As a GP, it seems to me that I have been waiting for a significant chunk of my active medical career for revalidation to finally happen, and I am not that fresh off the starting blocks.
However, it seems it is finally upon us - well, at least the Department of Health report Medical Revalidation Principles and Next Steps, published in July, suggests piloting should start in January 2009, with implementation following in April 2009.
That said, the report cautions that the timetable is "indicative and will require further refinement". So perhaps best not to hold our breath just yet?
I am, however, content with this and happy to wait.

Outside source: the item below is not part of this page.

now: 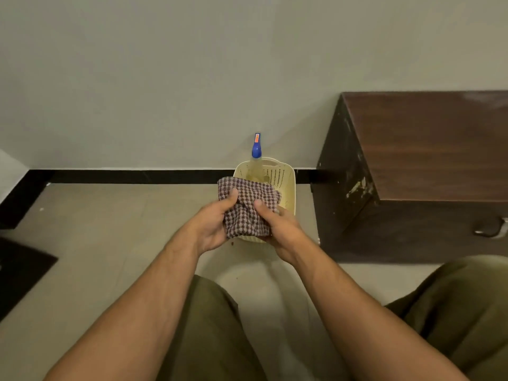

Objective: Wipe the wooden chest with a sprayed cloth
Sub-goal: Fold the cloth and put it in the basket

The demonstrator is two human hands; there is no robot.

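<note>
cloth: checked, bunched, held over the basket, long axis run near-far | grip: closed on it by left hand and right hand, thumbs on top | spray bottle: stood upright in basket, blue head uppermost | wooden chest: set right, long axis left-right

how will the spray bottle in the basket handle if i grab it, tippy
The spray bottle is tall and narrow, so probably tippy; the cream basket around it likely steadies it. Its pale body looks plastic, so probably light, not fragile.
</note>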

After all, the debacle of Modernising Medical Careers and the Medical Training Application Service has shown us that such tasks are complex and need careful planning. Success can easily elude even those with the best intentions.
But as a medical director at a primary care trust, I am also content because I am not sure the systems, structures, insight and commitment needed to support revalidation are in place in the majority of PCTs. There are a number of worrying signs - for example, I do not have to cast my mind back that far to recall that a number of PCTs quickly tried to withdraw funding from GP appraisal once it was no longer a monitored key target.
Similarly, while I work for an enlightened PCT that supports appraisal and has a medical director, many PCTs do not have an MD or anything that approaches it. How can it be that medical directors are an absolute "must-have" in secondary care and yet can be considered a luxury in the primary care environment? The fact that PCTs may not directly employ doctors should be irrelevant to organisations that have performers list powers and an obligation to assure patients of the safety and quality of the independent practitioners they commission.
A recent National Audit Office report noted that implementation of clinical governance structures in the NHS was weakest in primary care, surely demonstrating that the need for medical directors is greatest in PCTs.
PCTs seem to be blind to the need to have medical directors in the primary care environment. I have heard this same blindness echoed in the words of professional executive committee chairs, who say there are no GP quality issues in their PCT (!), and in PCTs' adverts for directors of public health - who are expected, apparently as an afterthought, to fill the role of medical director as well. I have nothing against directors of public health as such, it's just that they have a full-time job already. Being a medical director is also a full-time job with very different skill and knowledge requirements.
Unfortunately, this blindness goes higher than just PCTs. Even the DH document Trust, Assurance and Safety makes the rather mealy-mouthed assertion that PCTs must have "responsible officers". It says these officers should be medically qualified but seems nervous of calling them medical directors. It is hard to understand why the document is so shy of coming out more firmly on the side of quality, when it also highlights the need for these officers to have an appropriate set of competencies and support structures. I am left worrying that the unacceptable compromise of having a joint public health/medical director will be allowed to continue.
All is not lost, though. There are signs of change and a rising awareness of what is really needed. I see increasing numbers of adverts for true medical directors for PCTs, and those of us in harness are shouting loudly to ensure the trend continues. To assure quality and safety in our GP services and a strong and vibrant system for revalidation, this developing medical specialism must be given appropriate support, career development and a future role in PCTs.